▸ **Exercise requirements**: Only the lines from the start of the data through the one containing "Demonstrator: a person" belong in your answer; return them exactly.

=== Begin Enclosure ===

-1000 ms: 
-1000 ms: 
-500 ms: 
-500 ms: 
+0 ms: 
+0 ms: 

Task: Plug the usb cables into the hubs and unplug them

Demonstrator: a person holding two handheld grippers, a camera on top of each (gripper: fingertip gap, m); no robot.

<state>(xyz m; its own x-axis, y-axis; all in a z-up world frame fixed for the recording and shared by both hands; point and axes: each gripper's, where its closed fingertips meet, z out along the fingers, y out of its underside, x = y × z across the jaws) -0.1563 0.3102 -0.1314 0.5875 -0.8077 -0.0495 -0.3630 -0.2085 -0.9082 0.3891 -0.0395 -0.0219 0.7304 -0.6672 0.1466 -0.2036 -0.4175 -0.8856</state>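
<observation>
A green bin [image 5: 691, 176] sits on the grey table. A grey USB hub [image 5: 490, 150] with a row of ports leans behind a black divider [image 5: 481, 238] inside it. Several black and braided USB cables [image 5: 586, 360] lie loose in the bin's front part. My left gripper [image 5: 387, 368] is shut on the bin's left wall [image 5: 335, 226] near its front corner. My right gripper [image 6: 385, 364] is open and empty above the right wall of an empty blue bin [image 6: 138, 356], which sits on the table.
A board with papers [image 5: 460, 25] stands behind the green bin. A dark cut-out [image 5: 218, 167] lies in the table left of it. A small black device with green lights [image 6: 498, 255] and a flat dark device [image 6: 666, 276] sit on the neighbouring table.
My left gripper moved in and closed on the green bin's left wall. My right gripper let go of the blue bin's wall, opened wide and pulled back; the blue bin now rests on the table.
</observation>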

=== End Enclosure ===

▸ **Answer to the exercise**:
-1000 ms: 
-1000 ms: 
-500 ms: 
-500 ms: 
+0 ms: 
+0 ms: 

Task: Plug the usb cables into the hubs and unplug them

Demonstrator: a person holding two handheld grippers, a camera on top of each (gripper: fingertip gap, m); no robot.

No more is needed to finish this exercise.